You see, the real issue here is not your cravings for a walk on the wild side; it’s the boredom at your core.  Desperate men do desperate things.  And bored men do foolish things.  So I suppose you need to ask yourself, to what lengths are you willing to go to satisfy this craving?  And once you answer that, the more important question remains to be answered.  How many times will you have to satisfy your craving to balance out the monotony in the rest of your life?

You see, how this has virtually nothing to do with your sexual orientation, gay, bi or whatever; it has to do with your lifestyle.

Perhaps, indulging your sexual fantasy in the relatively harmless form of some video consumption might assuage your obsession.  It sure beats skippin’ out on your wife and family to satisfy your jones.

Name: Fran
Gender:  Female
Age: 33
Location: South Africa
I have a new lover, 10 years my junior.  We meet at a play party about three weeks ago.  He is very adventuresome and totally submissive.  He told me he wants me to shave him from head to toe and he wants me to do this while he is restrained and gagged.  I’m confident about my bondage skills, but I’ve never saved anyone.  Do you have any tips?

Some gals have all the luck!  You gots yourself a submissive pup; good for you!  Just think, this shaving scene could be a real Samson and Delilah kinda set up, and hopefully one of biblical proportions.  HOT!

The overall body shave can be a bit tricky, especially for those sensitive areas of the body not used to being shaved.  You can pretty much count on some nicks and cuts and there will be a fair amount of post-shave skin irritation too.  It’s just par for the course.  Ya’ll can minimize a lot of this by attending to some fundamentals before the event begins.

nakedballs

Most us men have discovered that shaving our face later in the day, or better…at night makes shaving easier.  The same is true for fetish shaving.  Nighttime is the best time!  Work in a clean, well-lit place.  The darkened dungeon is good choice for after-shave play, but you’ll need lots of light for the shave itself. You also need ready access to lots of clean hot water.  So why not strap the boy to the bathroom sink, shower head, or better yet the kitchen table.

If the pup resembles the missing link, you’ll want to start the whole business by trimming his body hair as close to the skin as possible before you employ the razor. I suggest using a high quality barber shears for this.

Choose your razors carefully. Unless you are a real connoisseur and know how to wield a straight razor, stick with safety razors.  Since you’re gonna be doing his whole body, be sure to stock up on a shit-load of the quality plastic disposable kind.  You will find that the blades dull really fast when they are shaving course body hair.  Dull razors, as everyone knows, will nick and scrape more than a sharp razor.  You’ll want to minimize the number of times you pull the razor across any given patch of skin so as to minimize razor burn.
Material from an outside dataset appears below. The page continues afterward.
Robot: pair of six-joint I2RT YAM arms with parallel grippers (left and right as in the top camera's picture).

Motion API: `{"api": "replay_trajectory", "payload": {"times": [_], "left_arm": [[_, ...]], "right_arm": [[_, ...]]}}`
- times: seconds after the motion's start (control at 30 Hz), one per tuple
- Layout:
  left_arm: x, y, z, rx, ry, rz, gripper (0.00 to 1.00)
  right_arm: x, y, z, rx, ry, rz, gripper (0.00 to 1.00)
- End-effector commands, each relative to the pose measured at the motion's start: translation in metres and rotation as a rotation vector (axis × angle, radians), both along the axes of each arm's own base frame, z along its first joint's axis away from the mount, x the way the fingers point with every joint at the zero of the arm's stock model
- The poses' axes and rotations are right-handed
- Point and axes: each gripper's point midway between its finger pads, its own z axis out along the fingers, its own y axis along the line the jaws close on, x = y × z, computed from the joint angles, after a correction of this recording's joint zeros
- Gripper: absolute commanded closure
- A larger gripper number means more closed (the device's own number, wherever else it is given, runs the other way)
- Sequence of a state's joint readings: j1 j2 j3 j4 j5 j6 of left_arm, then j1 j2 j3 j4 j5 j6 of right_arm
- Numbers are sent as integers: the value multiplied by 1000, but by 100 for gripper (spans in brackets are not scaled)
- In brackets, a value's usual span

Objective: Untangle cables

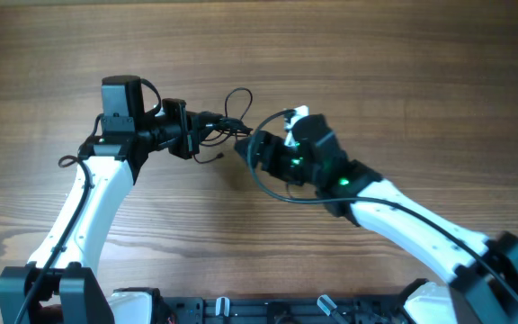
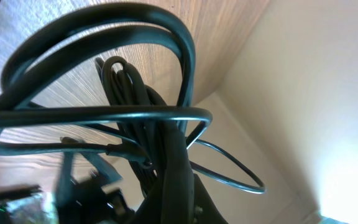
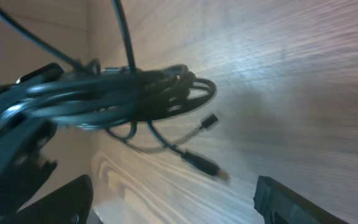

Cover the area you are about to shave with a hot, wet towel. It’ll soften the hair and makes it easier to remove.  Use lots of shaving gel.  Gel is better than shaving cream for sensitive skin.  Always shave with the growth of the hair, not against.  Be sure to have a styptic pencil or gel handy to stop bleeding when you nick the little monkey.  And depending on how fastidious you are; keep a pair tweezers handy for yanking out the stray hairs you and your razor miss.  This will give your sub something to remember!

No matter how careful you are, there will always be microscopic nicks and cuts afterwards. Left untreated, this can leave the skin open to a nasty infection. To prevent this, apply a liberal amount of an astringent, like which hazel.  Hydrogen peroxide is and excellent and inexpensive alternative.

Ya know those nasty little red bumps that are caused by ingrown hairs?  You can cut down on these little buggers by buffing the freshly shaved area with a cosmetic buff pad.  Finally, a liberal application of a moisturizer is recommended to cut down on the itching that will inevitably follow.  If the sub has never done this before, he will soon find out that he will be plagued by itching as his hair starts to grow in.  Too bad for him, huh?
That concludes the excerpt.